Task details: Would you transcribe the entries below, beginning at the line with "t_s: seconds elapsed" and ending after the line with "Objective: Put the", exactly, with no picture and nothing more?

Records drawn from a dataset
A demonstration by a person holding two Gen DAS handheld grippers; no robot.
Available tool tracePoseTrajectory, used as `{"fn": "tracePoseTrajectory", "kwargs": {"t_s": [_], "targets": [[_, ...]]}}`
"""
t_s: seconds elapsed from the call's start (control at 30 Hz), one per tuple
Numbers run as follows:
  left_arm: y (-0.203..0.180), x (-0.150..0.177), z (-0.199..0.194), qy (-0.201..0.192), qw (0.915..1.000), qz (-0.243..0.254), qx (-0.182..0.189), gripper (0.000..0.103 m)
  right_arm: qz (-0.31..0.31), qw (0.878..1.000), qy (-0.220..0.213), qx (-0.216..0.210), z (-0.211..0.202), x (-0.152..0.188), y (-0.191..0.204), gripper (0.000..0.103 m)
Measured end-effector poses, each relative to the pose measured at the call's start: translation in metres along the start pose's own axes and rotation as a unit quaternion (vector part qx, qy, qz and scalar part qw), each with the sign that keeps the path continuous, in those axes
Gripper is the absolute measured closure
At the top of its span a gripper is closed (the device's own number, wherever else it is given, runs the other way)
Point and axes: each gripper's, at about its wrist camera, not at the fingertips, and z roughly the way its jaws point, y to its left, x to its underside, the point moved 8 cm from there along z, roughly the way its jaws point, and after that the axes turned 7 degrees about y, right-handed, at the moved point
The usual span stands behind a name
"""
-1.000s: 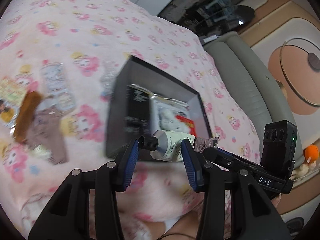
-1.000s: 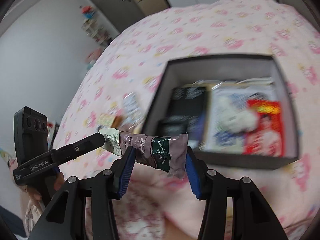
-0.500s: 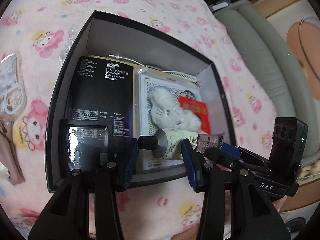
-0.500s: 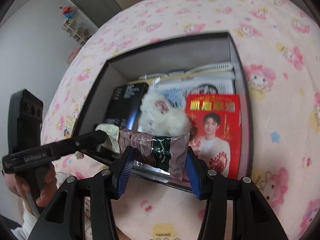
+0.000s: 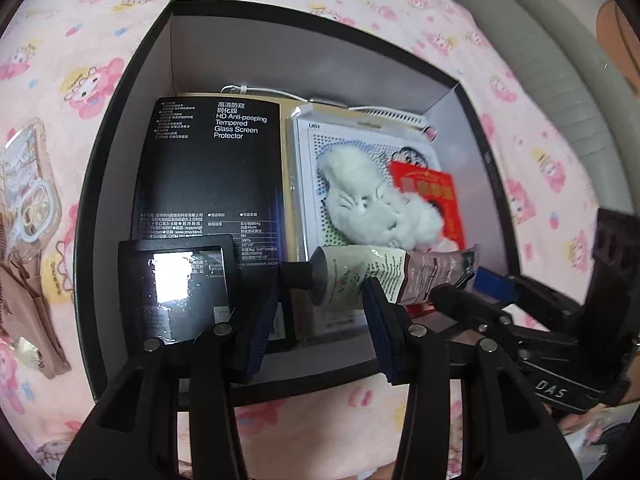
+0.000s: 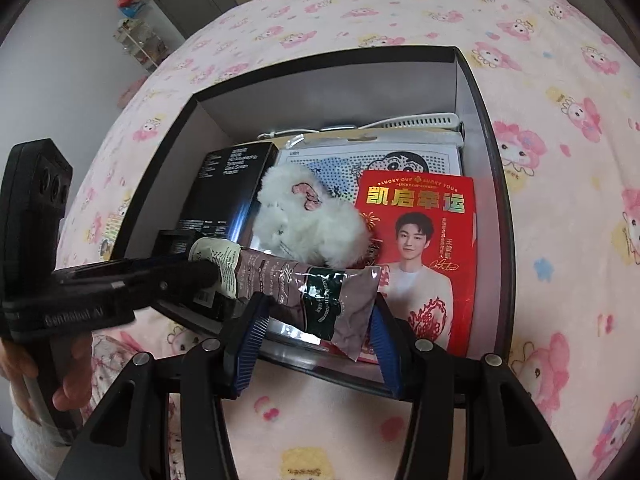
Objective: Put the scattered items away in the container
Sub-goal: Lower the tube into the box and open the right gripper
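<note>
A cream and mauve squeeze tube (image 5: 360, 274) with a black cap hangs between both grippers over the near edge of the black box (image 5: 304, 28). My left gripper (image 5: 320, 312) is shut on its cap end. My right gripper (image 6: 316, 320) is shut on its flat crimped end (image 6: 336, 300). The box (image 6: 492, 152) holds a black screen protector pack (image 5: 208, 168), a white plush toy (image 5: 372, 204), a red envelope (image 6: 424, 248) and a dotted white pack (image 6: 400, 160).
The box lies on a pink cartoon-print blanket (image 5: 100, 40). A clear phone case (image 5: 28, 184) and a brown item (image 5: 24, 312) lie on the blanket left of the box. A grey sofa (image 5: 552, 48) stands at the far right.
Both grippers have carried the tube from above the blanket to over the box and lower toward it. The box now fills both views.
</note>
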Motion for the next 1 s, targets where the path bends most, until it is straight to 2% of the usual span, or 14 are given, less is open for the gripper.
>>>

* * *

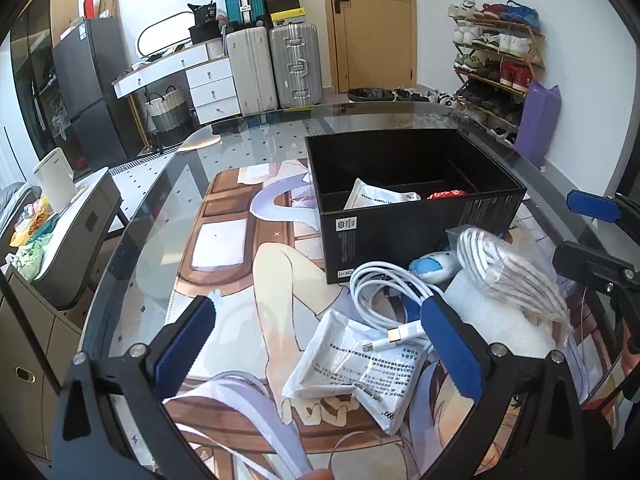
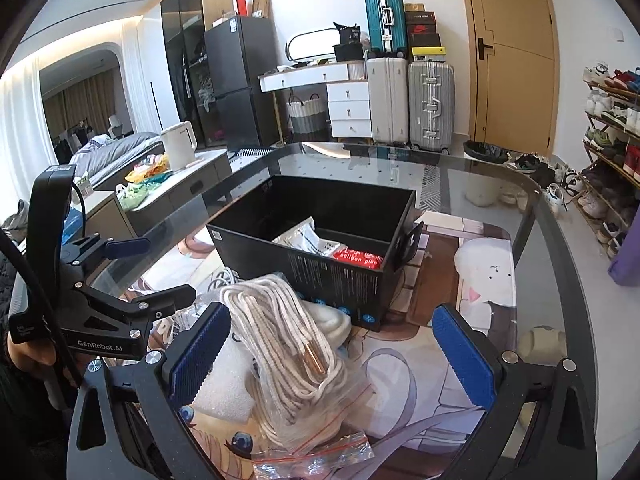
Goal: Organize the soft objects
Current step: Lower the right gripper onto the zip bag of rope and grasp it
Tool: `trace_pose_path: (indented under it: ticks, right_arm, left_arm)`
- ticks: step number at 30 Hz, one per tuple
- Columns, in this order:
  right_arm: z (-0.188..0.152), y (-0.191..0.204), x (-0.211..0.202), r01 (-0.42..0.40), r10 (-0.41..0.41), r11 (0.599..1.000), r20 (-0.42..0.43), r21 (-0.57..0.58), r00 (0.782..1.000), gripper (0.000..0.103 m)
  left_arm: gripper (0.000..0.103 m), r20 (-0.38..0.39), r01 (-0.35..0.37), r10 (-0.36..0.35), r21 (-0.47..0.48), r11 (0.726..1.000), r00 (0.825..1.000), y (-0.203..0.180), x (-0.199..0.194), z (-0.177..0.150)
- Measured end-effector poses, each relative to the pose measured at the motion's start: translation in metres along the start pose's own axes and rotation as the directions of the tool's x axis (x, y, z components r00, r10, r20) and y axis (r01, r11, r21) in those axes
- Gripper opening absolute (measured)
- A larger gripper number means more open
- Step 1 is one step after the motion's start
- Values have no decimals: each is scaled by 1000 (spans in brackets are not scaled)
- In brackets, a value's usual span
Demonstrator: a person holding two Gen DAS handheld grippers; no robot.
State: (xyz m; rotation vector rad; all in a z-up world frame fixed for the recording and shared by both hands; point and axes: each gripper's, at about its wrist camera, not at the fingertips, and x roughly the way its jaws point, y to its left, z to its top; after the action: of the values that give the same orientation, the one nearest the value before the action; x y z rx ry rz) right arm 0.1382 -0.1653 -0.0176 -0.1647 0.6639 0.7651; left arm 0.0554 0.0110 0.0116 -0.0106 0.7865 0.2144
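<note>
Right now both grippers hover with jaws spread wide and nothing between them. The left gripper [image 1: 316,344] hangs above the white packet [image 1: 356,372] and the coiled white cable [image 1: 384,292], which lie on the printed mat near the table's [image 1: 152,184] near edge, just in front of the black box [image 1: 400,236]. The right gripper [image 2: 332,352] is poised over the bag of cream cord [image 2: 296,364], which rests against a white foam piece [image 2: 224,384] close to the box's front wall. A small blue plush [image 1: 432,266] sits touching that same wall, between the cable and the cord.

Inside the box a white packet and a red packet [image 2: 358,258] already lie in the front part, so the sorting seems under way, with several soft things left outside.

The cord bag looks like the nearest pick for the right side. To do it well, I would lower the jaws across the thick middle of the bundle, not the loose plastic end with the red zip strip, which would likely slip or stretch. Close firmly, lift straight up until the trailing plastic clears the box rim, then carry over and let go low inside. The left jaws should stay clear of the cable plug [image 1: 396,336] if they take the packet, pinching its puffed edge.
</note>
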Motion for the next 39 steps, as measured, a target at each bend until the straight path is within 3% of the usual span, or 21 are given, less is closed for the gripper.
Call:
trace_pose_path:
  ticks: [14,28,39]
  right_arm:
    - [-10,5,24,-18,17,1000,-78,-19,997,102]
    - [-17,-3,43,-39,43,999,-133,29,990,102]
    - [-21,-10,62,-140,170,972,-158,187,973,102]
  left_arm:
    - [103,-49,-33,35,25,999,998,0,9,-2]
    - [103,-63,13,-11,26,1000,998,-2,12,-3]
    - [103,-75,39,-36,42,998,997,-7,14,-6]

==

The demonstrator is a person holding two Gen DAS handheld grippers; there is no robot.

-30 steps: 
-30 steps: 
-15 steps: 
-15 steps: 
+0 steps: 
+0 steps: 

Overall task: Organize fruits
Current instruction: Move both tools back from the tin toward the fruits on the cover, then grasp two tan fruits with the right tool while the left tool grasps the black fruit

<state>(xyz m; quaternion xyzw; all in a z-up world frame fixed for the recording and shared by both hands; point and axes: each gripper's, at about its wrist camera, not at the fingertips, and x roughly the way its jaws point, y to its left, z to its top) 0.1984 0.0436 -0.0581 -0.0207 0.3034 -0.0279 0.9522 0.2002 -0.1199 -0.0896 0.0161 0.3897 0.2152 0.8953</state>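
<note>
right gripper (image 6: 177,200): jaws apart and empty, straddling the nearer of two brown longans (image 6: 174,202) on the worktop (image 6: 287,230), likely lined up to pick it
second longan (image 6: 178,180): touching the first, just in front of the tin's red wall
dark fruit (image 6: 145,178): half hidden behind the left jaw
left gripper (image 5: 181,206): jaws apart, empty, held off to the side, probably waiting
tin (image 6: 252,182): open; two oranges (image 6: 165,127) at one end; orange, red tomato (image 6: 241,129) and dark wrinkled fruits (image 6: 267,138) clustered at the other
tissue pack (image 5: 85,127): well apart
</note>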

Worked solution:
t_s: seconds elapsed from the call's start (control at 30 Hz), one per tuple
Numbers run as follows:
  left_arm: y (-0.203..0.180), x (-0.150..0.177), z (-0.199..0.194), qy (-0.201..0.192), qw (0.915..1.000), qz (-0.243..0.254), qx (-0.182..0.189), gripper (0.000..0.103 m)
  right_arm: qz (-0.31..0.31), qw (0.878..1.000), qy (-0.220..0.213), qx (-0.216..0.210), z (-0.211..0.202), x (-0.152..0.188), y (-0.191..0.204), gripper (0.000..0.103 m)
Measured end-effector poses, each relative to the pose measured at the call's start: translation in metres along the start pose's own axes and rotation as a unit quaternion (vector part qx, qy, qz and scalar part qw), each with the sign that keeps the path continuous, in those axes
Gripper is the absolute measured closure
At the top of its span a gripper is closed (the device's own number, wherever else it is given, runs the other way)
Point and axes: each gripper's, at about its wrist camera, not at the fingertips, and z roughly the way its jaws point, y to its left, x to its underside, the point moved 8 cm from there along z, roughly the way its jaws point, and after that the axes turned 7 degrees about y, right-handed, at the moved point
The usual span stands behind a name
"""
-1.000s: 
-1.000s: 
-0.500s: 
-0.500s: 
+0.000s: 
+0.000s: 
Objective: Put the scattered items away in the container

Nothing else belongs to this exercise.